Clinical Connections
PCOS most often presents with menstrual irregularity or amenorrhoea, infertility related to chronic anovulation, and features of androgen excess such as acne, hirsutism and scalp hair thinning. Weight gain and central adiposity are common but not universal and reflect underlying insulin resistance rather than lifestyle factors alone. Psychological distress, including anxiety, low mood and reduced self-esteem, is frequent and arises from a combination of hormonal effects, visible symptoms, reproductive uncertainty and the burden of managing a long-term condition that affects multiple aspects of health.

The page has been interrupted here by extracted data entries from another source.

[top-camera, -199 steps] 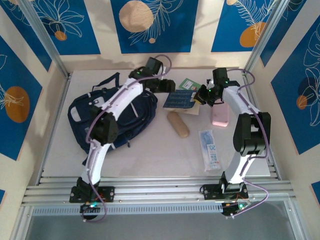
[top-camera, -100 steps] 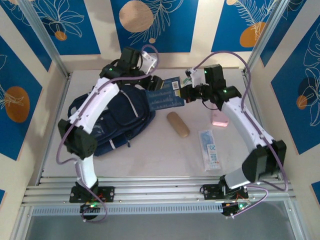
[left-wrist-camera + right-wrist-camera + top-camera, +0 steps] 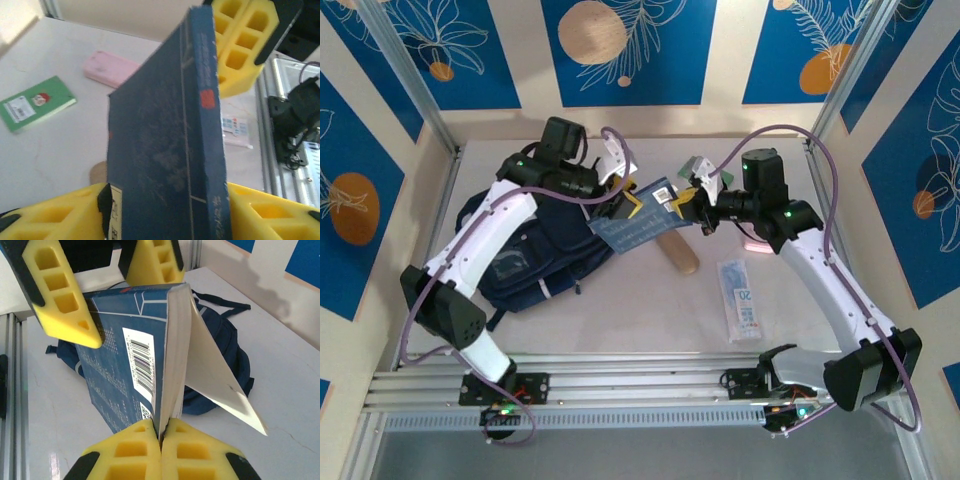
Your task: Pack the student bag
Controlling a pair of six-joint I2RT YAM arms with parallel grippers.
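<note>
Blue book (image 3: 638,222), aloft just right of the student bag (image 3: 515,265) lying on the desk's (image 3: 620,310) left: your right tool (image 3: 161,435) is clamped on its page edge and your left tool (image 3: 165,210) astride it, grip unclear; release early and it may drop or tear its loose leaf (image 3: 220,385).

I see the student bag (image 3: 545,255) lying flat on the left half of the tabletop, a little toward the far side. It is a large navy-blue fabric backpack, front pockets facing up, with pale stripe trim. Dark straps trail off it onto the tabletop. I cannot tell whether its main zip is open.
</note>
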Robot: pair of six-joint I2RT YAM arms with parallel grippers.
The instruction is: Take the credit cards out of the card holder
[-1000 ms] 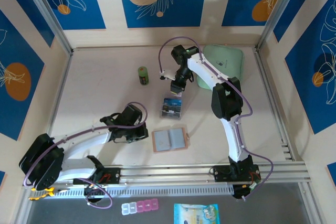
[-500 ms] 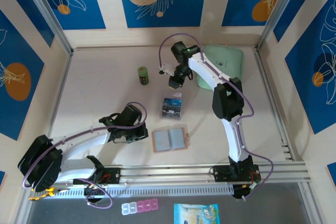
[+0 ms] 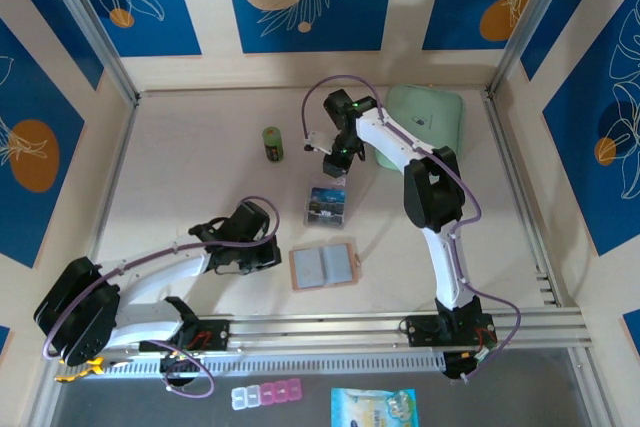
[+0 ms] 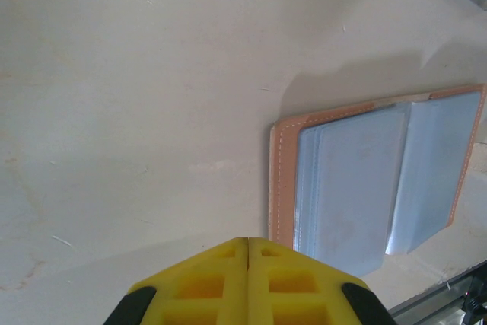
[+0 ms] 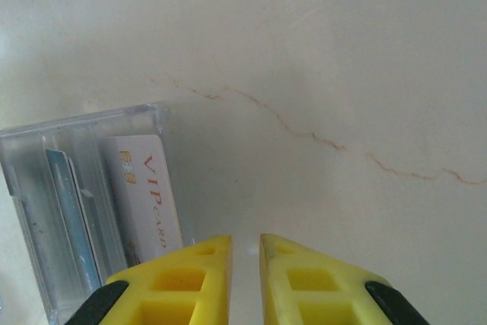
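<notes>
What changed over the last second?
The right gripper pulled back a little from the clear box, its fingers parting slightly with nothing between them. Unchanged: the cards in that box, the open card holder, the left gripper with fingers shut, the green bottle, the mint pouch.

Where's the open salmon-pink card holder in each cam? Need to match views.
Top external: the salmon-pink leather-like card holder lies open, lower centre of frame.
Left wrist: right half of frame, greyish clear pockets facing up.
Shared landmark: the left gripper, shut, close beside the holder's stitched edge.
</notes>
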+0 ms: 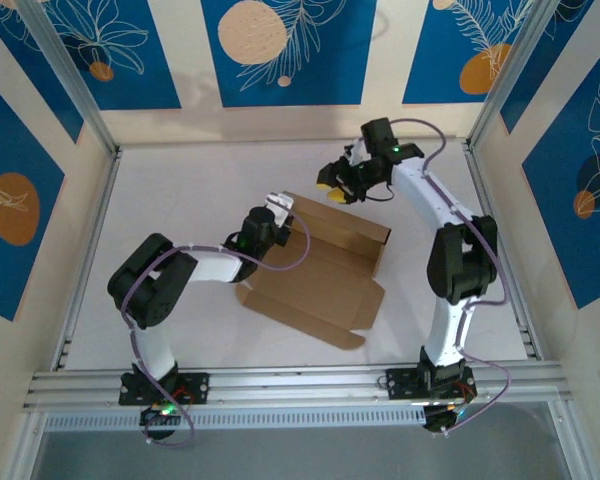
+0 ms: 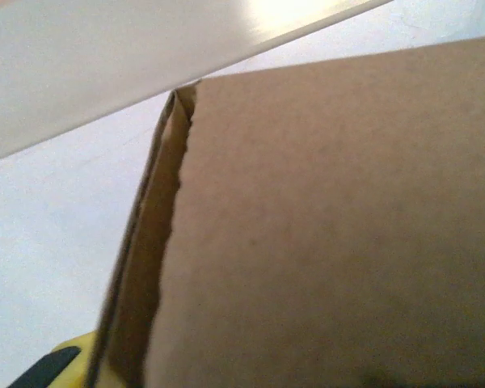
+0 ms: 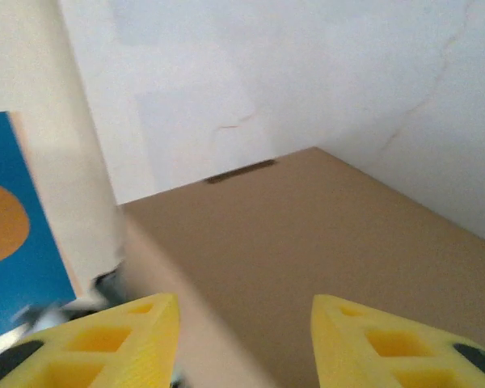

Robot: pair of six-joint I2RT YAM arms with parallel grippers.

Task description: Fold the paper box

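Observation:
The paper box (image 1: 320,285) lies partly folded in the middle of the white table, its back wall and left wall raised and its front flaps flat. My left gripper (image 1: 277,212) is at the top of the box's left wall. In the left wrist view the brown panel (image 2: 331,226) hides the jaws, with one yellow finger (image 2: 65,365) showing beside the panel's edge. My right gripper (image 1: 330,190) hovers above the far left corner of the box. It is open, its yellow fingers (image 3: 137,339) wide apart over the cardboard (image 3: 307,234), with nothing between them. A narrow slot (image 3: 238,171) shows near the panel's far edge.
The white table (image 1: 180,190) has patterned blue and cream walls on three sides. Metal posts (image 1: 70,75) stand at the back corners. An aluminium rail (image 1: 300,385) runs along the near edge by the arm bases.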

Several clinical features tend to cluster because they share the same endocrine and metabolic drivers:
Irregular or absent ovulation leading to infertility and unpredictable bleeding
Hyperandrogenic features affecting skin and hair due to excess circulating androgens
Metabolic disturbance, including insulin resistance and weight gain, contributing to fatigue and long-term cardiometabolic risk
Management targets these shared mechanisms rather than treating symptoms in isolation. Restoring more regular ovulation improves fertility and stabilises endometrial exposure, while reducing androgen activity alleviates cutaneous symptoms and improves quality of life. Improving insulin sensitivity is central, as hyperinsulinaemia amplifies ovarian androgen production and sustains hormonal imbalance. Protection of the endometrium is essential in those with ongoing anovulation to reduce the risk of hyperplasia and abnormal bleeding.

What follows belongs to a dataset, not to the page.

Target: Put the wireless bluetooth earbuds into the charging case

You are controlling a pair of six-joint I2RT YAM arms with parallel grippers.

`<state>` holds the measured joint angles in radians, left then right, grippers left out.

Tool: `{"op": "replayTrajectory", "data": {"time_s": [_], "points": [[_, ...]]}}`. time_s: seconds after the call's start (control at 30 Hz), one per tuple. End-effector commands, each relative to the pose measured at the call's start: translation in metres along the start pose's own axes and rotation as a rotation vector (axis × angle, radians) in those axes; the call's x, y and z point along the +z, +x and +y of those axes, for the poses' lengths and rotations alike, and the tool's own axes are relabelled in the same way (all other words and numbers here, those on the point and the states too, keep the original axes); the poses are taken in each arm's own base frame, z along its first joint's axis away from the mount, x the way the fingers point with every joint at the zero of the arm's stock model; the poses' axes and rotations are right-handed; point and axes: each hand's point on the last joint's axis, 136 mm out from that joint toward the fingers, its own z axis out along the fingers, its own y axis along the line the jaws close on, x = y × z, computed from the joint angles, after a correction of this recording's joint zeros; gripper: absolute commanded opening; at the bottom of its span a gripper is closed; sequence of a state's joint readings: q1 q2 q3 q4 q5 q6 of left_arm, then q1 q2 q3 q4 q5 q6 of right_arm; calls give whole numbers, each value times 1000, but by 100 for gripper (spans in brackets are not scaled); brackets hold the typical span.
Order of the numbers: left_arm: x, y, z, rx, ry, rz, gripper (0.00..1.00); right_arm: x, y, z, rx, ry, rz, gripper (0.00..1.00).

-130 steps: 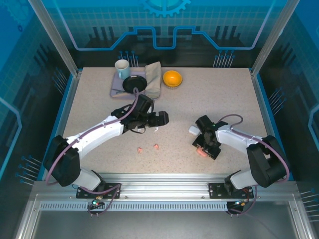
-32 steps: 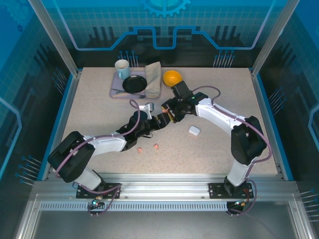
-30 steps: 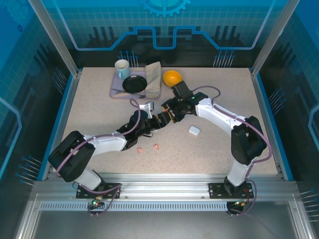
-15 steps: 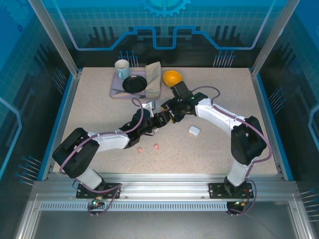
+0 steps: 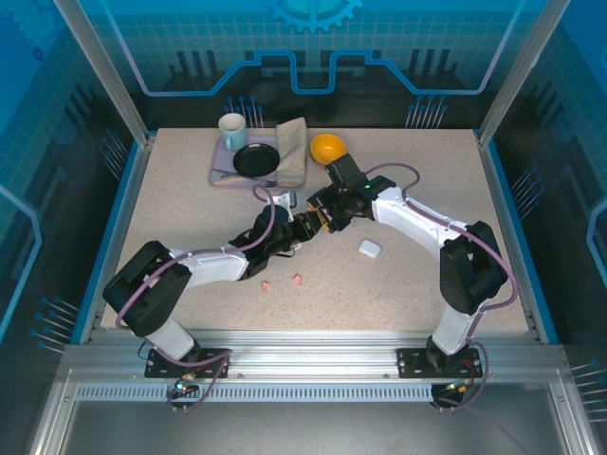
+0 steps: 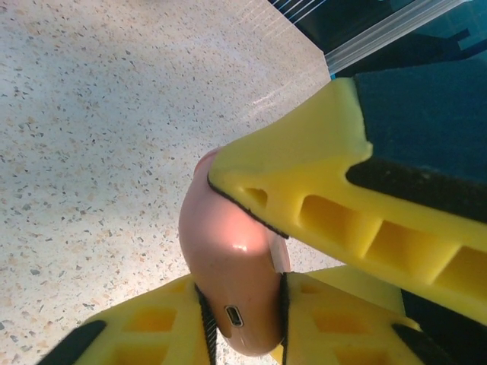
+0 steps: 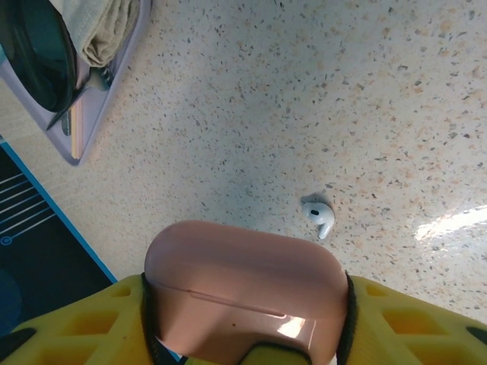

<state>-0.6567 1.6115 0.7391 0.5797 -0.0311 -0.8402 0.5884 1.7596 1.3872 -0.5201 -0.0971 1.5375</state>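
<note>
Holding the pink charging case point(image 6: 228, 243) from both sides above mid-counter. Left gripper point(image 6: 242, 304) is clenched on the narrow end with the charge port. Right gripper point(image 7: 247, 289) is clenched across the wide body, lid seam facing its camera. My read: one arm braces while the other works the lid, or it's a handoff. Lid looks closed, so nothing is inserted yet.

Case is glossy, rounded plastic, pebble-shaped and likely slick. Yellow hollow-ribbed fingers point(image 6: 327, 190) look compliant, and the black pads give the friction. Off-centre squeeze could squirt it out.

Pink earbuds point(image 5: 297, 279) lie loose on the speckled matte counter point(image 7: 380, 91), nearer the arm bases. White earbud point(image 7: 318, 217), tiny and stemmed, lies on the counter under the right gripper. White charging case point(image 5: 370, 248) sits to the right, apart from both grippers.
</note>
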Motion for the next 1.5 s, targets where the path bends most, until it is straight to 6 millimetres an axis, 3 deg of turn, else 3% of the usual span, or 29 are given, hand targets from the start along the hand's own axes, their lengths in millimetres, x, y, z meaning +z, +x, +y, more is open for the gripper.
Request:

Effective care therefore integrates reproductive, metabolic and psychological priorities. Addressing insulin resistance reduces long-term risk of type 2 diabetes and cardiovascular disease while also improving ovulatory function and hormonal stability. Interventions are selected based on dominant clinical concerns, recognising that improvements in metabolic health often translate into broader reproductive and endocrine benefit rather than acting in isolation.
Concept Check
How does altered gonadotropin release disrupt ovulation in PCOS?
Why does insulin resistance worsen hyperandrogenism?
Why are polycystic ovaries a consequence rather than the cause of PCOS?
How does chronic anovulation increase endometrial risk?
Why is PCOS considered a lifelong metabolic as well as reproductive disorder?